Following Justice League Dark: Apokolips War, DC's animated universe, as seen in numerous films since Justice League: The Flashpoint Paradox in 2013, came to an end. With the end of Apokolips War, the next iteration of DC's animated universe has begun, and the movies coming out of the next year or so have already started to reflect a change in look, tone, and talent. This is hardly the first time it has happened; when the DC Universe animated films debuted, they were billed as being truer to the comics than the "DC Animated Universe" of Batman: The Animated Series through Justice League Unlimited.
The initial run of DC Universe movies did that, with titles like Superman: Doomsday, which loosely adapted "The Death and Return of Superman" from the comics, and Justice League: The New Frontier, which adapted Darwyn Cooke's award-winning DC: The New Frontier miniseries. As the series dragged on, they started telling more original stories and diverging from the comics more often, even as they held pretty close to the tone of the source material.
After Justice League: The Flashpoint Paradox (which, like the Flashpoint miniseries it was based on, rebooted the universe), the DC Universe movies got into a more familiar rhythm. They had a similar tone from movie to movie, recurring actors, and a shared continuity -- none of which had been priorities with the pre-Flashpoint DC Universe movies.
The connected continuity made for some interesting stories, especially since the tendency was to adapt some of DC's best-loved comic arcs, so you ended up with New 52-inspired takes on The Death of Superman and Teen Titans: The Judas Contract.
So -- what's next?
The immediate first film to follow-up Justice League Dark: Apokolips War is Superman: The Man of Tomorrow. The film features an all-new voice cast, new character models, and a diverse cast of space-based characters, as Superman, J'Onn J'onzz, and Lobo square off with White Maritans. While the DC Universe as we saw it from Flashpoint until Apokolips War was largely earthbound, with Darkseid and Apokolips serving as the sole antagonists from space, it seems like the new series may go the Justice League Action route and spend some time offworld, and some time visiting with characters who might not otherwise get a lot of screen time.
At the same time, White Martians and Lobo are creepy and violent visuals.
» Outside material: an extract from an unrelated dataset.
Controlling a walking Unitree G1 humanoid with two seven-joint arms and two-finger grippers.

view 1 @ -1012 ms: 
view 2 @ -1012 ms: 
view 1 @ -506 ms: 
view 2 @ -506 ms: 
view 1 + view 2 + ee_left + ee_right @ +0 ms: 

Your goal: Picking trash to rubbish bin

It's possible part of the new universe will be leaning even harder into the hard PG-13 or R-rated movies that dominated much of the last few years (with Superman: Red Son and Justice League Dark: Apokolips War being released this year alone). That might be something Warner's animation department is doing more generally, considering how hardcore the most recent Mortal Kombat movie was -- and it's something that Sony Pictures Animation has talked about doing, with animation being so much easier to produce than live-action work during the pandemic. The Simpsons and Adult Swim have helped prepare mainstream audiences for cartoons that are a little more edgy, so American audiences may just now be catching up to where many nations have been for years.
That idea could be supported by Batman: The Long Halloween, which centers on the search for a serial killer, and Batman: A Death in the Family, which sees Robin brutally murdered by The Joker. Those stories are already confirmed to be on their way from Warners Home Entertainment.
If that is the direction the DC movies go -- and that's a pretty big "if," considering that we're going on vague evidence from movies nobody has seen yet -- it of course doesn't mean that there won't be any family-friendly DC animated content. Between Teen Titans Go!, DC Super Hero Girls, and Justice League Action, that kind of content has been omnipresent in the market for the last few years, and it seems unlikely that will change anytime soon. There is also reportedly a DC Super-Pets project in the works, which we assume won't be too hardcore.
It's likely a statement that Superman: The Man of Tomorrow appears to be the first reboot of the DC animated feature films where the series starts with an original screenplay that is not based on a comic. While A Death in the Family and The Long Halloween are based on comics, it's likely the DC Super Pets movie will be a completely original film, making the mix of 2021's planned animated movies 50/50.